The reason a modern graphics processor exists at all is to do this small computation enormously in parallel: millions of vertices, each multiplied by a handful of $4\times 4$ matrices, sixty or more times a second. When you see a vast, fluid 3D world, you are watching the composition $P V M$ evaluated for every point of every object, frame after frame. A matrix is a function that transforms space — and a game is that idea, running as fast as silicon allows.

Try it yourself

Re-render the near barrel but spin it to $60°$ about $y$ instead of $30°$. How does its model matrix change? Does its world position (the fourth column) change? (It should not — rotation and position are independent slots.)
Move the camera up to $(0, 5, 10)$ and rebuild $V$. Where does the barrel now appear on screen, and why has its vertical position dropped?

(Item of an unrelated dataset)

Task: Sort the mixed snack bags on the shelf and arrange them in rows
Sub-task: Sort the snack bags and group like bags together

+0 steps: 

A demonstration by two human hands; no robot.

Place three barrels at depths $4$, $8$, and $16$ and project all three. Confirm their on-screen sizes are in the ratio $1 : \tfrac12 : \tfrac14$ — the signature of perspective's $1/z$.
Swap perspective for orthographic (drop $z$ instead of dividing by it) and re-plot the three barrels. Confirm they now appear the same size regardless of depth, and explain why that looks wrong for a game but right for a blueprint.